The Sunday Times
By Isambard Wilkinson
January 6, 2023
Madrid
It was the scene of an infamous murder almost a century ago that inspired a Spanish literary masterpiece, but ever since the former monastery of Cortijo del Fraile has lain crumbling and shrouded in silence.
A pile of stones marks the spot where Francisco Montes was shot three times in the head with his own revolver while trying to elope with his lover in 1928.
The crime, which took place on the track of the isolated estate in Cabo de Gata in Almeria, Andalusia, inspired the play Blood Wedding by Federico Garcia Lorca.
Locals in the southeastern region were shamed by the notoriety brought by the play and maintained a wall of silence for decades, fearful that discussing the murder would open old wounds.
But now the taboo has lifted, local authorities have brought the decaying farmhouse back for 2 million and announced renovations that would transform it into a museum.
“Due to Lorca’s play the place has passed into the Spanish collective imagination and become a historic icon,” Javier Garcia, the head of Almeria’s provincial government, said. “The first step will be a consolidation of the building because it is very deteriorated. The priority is to save the chapel because it is the most emblematic part.”
The chapel is where Francisca Canadas, who lived on the estate with her brothers, was due to marry Casimoro Perez, a farm laborer, in an arranged marriage on July 22, 1928. On the morning of the wedding, Montes, her cousin, arrived at the Frailes and whisked the bride-to-be away on his horse.
The couple were ambushed by a group of Perez’s relatives, however, the jilted groom’s brother, Jose, is thought to have shot Montes with his own revolver while Canadas is said to have been attacked by her sister, Carmen, who tried to strangle her. She was left for dead but survived.
Jose Perez spent three years in prison and Carmen Canadas was condemned for trying to strangle her sister but spent only a short time in jail. Francisca Canadas never married and lived as a recluse. She died in 1986. Casimoro Perez eventually married and died in 1990.
Lorca wrote1 Blood Wedding after reading about the murder in a newspaper. Completed in 1932, it is seen as a tragedy symbolizing the dark, violent nature of Spanish rural life, and which literary critics say foretold the barbarity of the 1936-39 Spanish Civil War.

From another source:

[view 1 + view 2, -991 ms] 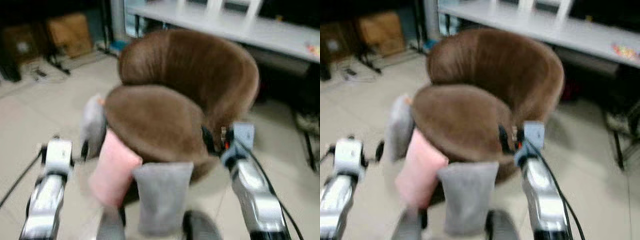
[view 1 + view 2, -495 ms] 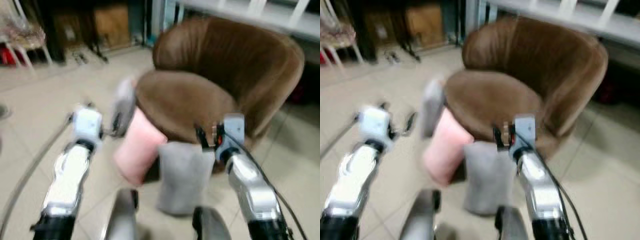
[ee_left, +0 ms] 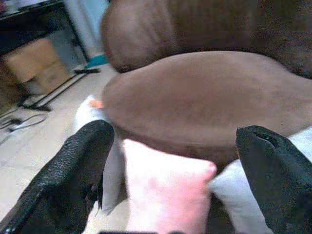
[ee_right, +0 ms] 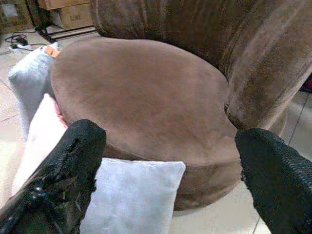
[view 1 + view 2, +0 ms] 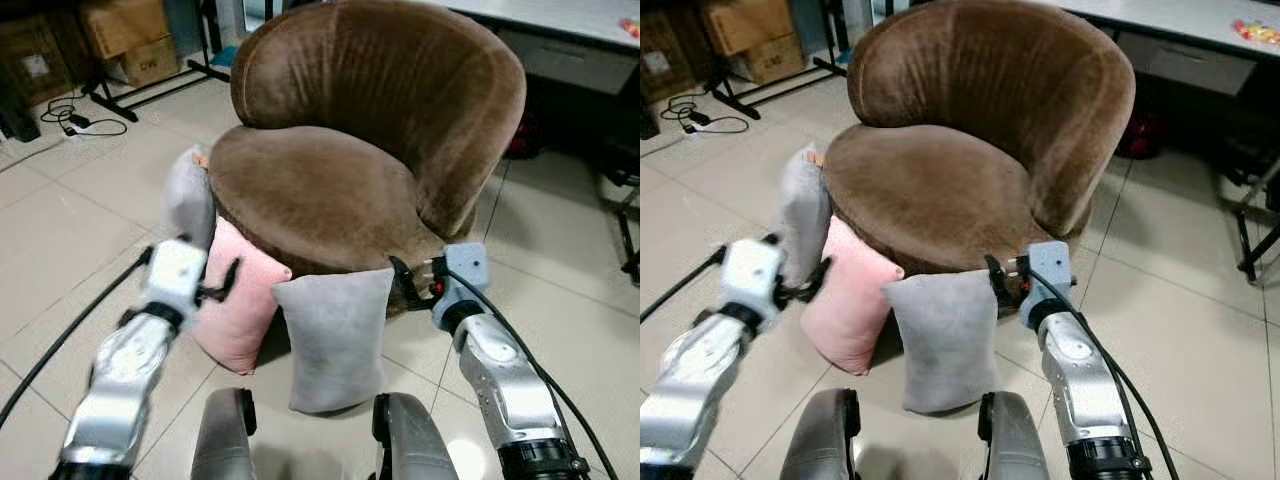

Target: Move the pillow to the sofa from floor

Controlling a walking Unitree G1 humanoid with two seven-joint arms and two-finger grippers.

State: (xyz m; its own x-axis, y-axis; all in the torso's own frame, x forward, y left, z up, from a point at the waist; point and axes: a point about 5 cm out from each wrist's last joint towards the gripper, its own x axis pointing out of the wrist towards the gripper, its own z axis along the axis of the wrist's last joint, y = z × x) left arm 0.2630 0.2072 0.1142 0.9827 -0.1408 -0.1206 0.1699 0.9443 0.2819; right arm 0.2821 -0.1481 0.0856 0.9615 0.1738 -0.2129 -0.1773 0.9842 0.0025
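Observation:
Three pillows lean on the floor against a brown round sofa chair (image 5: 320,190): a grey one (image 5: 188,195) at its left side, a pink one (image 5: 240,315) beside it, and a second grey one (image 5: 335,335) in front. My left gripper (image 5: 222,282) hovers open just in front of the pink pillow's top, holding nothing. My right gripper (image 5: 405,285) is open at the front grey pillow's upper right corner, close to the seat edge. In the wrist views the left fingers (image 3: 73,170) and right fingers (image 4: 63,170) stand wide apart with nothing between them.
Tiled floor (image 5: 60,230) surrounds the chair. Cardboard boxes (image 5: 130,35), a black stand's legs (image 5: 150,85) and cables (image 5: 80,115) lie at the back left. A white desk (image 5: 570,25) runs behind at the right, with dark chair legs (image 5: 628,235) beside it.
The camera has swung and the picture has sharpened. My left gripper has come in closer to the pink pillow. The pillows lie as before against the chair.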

At the start of the conflict, Nationalist forces murdered Lorca and dumped his body in a mass grave by its side. In spite of several excavations his remains have never been found.
The former monastery, built in the 18th century by Dominican friar, was seized by the state in the mass confiscation of ecclesiastical property in 1836 and passed into private hands. Its farmhouse and chapel have been looted.
Over the years the estate was used as a set for several films, thanks to its “Wild West” landscape, including The Good, the Bad and the Ugly, the 1966 Spaghetti western starring Clint Eastwood.
Occasionally elderly passers-by stop to make the sign of the cross and add a pebble to the cairn that marks the spot of the Montes’s murder.
What happened there in 1928 has never been clear. In an interview nearly two decades ago Joaquin Perez, the son of the supposed murderer, said: “The only people who knew what happened have taken the secret with them to the grave. I know a few things but I am not going to tell them.”